* WORK ITEM:
Reproduce, exactly, the lines of the material below from the line containing "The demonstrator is" through the line containing "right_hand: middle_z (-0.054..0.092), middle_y", with both end lines included and nothing else.

BEGIN

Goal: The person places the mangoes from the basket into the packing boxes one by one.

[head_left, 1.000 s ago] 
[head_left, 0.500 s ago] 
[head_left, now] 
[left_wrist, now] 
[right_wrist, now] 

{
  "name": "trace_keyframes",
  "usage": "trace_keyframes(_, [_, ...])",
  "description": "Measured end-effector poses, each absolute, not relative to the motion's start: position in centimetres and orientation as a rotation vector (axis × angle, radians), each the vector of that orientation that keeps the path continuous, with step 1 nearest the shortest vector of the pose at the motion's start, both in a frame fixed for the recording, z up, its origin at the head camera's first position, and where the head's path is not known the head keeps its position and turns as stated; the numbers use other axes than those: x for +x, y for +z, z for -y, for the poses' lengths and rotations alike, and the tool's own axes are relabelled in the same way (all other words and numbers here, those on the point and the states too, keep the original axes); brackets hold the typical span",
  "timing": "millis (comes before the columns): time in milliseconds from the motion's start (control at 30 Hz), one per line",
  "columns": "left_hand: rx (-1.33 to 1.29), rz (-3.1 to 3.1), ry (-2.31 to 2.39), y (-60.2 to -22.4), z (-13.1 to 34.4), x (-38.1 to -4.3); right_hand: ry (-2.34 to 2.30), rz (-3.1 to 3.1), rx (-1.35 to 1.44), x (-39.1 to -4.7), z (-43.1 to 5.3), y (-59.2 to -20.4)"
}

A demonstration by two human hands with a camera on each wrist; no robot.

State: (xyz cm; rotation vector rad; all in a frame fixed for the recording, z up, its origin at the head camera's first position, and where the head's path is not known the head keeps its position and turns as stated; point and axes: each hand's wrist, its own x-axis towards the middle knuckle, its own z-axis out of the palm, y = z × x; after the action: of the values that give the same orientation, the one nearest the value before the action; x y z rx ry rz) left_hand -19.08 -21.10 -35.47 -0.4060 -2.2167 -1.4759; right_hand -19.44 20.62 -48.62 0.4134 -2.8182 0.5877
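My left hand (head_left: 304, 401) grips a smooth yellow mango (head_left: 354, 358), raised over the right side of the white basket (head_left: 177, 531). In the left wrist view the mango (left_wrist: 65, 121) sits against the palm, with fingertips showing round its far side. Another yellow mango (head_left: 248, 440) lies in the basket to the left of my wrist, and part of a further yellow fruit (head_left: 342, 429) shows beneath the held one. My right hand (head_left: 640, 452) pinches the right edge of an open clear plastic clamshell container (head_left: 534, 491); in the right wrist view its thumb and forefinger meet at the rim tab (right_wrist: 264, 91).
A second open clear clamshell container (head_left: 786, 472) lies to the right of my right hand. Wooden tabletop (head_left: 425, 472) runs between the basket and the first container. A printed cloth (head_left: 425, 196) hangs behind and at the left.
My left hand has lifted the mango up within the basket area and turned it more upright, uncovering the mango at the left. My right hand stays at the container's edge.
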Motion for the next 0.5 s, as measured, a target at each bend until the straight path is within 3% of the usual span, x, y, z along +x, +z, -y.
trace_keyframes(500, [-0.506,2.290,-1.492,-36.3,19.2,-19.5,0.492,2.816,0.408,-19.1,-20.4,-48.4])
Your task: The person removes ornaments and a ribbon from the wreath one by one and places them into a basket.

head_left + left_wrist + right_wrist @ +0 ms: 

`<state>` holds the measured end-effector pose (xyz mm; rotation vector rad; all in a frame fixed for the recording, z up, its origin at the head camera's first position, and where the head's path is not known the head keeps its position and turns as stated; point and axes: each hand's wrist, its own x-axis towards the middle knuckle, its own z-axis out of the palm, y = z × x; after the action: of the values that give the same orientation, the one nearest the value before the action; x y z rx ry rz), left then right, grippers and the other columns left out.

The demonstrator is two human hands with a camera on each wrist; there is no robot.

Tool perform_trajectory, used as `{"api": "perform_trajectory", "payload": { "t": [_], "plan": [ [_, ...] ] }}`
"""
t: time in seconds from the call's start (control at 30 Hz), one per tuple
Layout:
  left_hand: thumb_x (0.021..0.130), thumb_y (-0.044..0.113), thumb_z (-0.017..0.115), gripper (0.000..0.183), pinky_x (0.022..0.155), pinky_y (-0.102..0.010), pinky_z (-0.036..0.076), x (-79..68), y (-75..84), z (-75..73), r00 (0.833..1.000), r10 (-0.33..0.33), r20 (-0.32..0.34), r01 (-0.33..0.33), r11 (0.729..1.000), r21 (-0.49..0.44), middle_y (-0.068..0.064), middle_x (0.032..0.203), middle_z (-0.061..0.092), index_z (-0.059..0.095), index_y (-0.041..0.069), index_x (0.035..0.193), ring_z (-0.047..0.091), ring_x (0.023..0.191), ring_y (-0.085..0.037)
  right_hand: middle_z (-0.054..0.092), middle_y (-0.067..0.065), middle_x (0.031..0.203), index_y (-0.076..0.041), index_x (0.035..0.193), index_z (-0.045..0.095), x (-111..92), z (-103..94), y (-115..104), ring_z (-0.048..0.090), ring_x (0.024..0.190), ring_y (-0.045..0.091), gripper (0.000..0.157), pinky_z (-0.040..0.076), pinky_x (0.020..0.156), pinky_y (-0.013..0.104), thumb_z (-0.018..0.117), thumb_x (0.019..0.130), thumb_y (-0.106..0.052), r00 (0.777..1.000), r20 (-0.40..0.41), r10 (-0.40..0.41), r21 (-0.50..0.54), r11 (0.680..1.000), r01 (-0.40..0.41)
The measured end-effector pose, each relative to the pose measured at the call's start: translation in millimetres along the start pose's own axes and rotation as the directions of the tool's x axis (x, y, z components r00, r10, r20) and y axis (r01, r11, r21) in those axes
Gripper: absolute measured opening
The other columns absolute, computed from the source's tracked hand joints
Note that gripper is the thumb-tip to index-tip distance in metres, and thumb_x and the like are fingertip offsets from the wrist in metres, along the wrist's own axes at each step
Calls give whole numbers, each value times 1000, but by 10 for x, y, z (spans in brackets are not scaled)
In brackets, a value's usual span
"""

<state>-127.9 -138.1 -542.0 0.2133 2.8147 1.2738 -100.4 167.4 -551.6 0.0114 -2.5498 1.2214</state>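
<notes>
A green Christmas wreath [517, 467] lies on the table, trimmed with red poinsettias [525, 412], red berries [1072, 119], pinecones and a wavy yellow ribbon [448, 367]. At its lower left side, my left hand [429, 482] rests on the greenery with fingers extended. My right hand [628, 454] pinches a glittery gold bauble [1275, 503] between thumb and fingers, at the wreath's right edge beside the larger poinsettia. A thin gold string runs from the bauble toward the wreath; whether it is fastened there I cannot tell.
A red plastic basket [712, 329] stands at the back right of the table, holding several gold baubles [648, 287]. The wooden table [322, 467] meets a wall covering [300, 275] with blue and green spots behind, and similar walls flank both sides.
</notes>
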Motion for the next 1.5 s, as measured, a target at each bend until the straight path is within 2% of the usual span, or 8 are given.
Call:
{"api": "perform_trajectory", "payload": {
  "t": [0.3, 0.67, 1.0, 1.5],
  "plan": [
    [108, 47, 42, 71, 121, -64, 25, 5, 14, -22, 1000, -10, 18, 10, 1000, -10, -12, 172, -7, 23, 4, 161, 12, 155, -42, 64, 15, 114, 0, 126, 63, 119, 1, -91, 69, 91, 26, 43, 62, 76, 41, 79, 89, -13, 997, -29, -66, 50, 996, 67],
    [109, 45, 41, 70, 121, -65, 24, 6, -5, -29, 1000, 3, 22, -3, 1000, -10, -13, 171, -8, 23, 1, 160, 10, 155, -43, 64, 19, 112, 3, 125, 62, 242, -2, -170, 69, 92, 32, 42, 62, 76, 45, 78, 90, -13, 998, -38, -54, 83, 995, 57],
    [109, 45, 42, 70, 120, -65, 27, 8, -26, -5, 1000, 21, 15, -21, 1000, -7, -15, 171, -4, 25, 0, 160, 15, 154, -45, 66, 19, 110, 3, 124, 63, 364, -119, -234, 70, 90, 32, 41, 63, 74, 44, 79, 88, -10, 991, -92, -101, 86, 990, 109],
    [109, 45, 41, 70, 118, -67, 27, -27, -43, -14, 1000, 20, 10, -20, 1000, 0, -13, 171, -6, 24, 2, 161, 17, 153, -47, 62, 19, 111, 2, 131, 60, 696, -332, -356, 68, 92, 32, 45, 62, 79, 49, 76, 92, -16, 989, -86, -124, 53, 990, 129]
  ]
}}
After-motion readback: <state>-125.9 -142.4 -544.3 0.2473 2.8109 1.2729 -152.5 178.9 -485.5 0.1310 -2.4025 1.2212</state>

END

* RESPONSE TO THIS EXERCISE:
The demonstrator is two human hands with a camera on each wrist; there is no robot.

Tool perform_trajectory, used as `{"api": "perform_trajectory", "payload": { "t": [_], "plan": [ [_, ...] ] }}`
"""
t: time in seconds from the call's start (control at 30 Hz), one per tuple
Layout:
  left_hand: thumb_x (0.021..0.130), thumb_y (-0.044..0.113), thumb_z (-0.017..0.115), gripper (0.000..0.183), pinky_x (0.022..0.155), pinky_y (-0.102..0.010), pinky_z (-0.036..0.076), x (-79..68), y (-75..84), z (-75..73), r00 (0.833..1.000), r10 (-0.33..0.33), r20 (-0.32..0.34), r01 (-0.33..0.33), r11 (0.729..1.000), r21 (-0.49..0.44), middle_y (-0.068..0.064), middle_x (0.032..0.203), middle_z (-0.061..0.092), index_z (-0.059..0.095), index_y (-0.041..0.069), index_x (0.035..0.193), ring_z (-0.047..0.091), ring_x (0.023..0.191), ring_y (-0.085..0.037)
  right_hand: middle_z (-0.054..0.092), middle_y (-0.067..0.065), middle_x (0.031..0.203), index_y (-0.076..0.041), index_x (0.035..0.193), index_z (-0.045..0.095), x (-111..92), z (-103..94), y (-115..104), ring_z (-0.048..0.090), ring_x (0.024..0.190), ring_y (-0.045..0.091), gripper (0.000..0.157), pinky_z (-0.040..0.076), pinky_x (0.020..0.156), pinky_y (-0.013..0.104), thumb_z (-0.018..0.117), thumb_x (0.019..0.130), thumb_y (-0.106..0.052), r00 (0.777..1.000), r20 (-0.40..0.41), r10 (-0.40..0.41), r21 (-0.50..0.54), r11 (0.680..1.000), r01 (-0.40..0.41)

The exercise is done; no more work remains.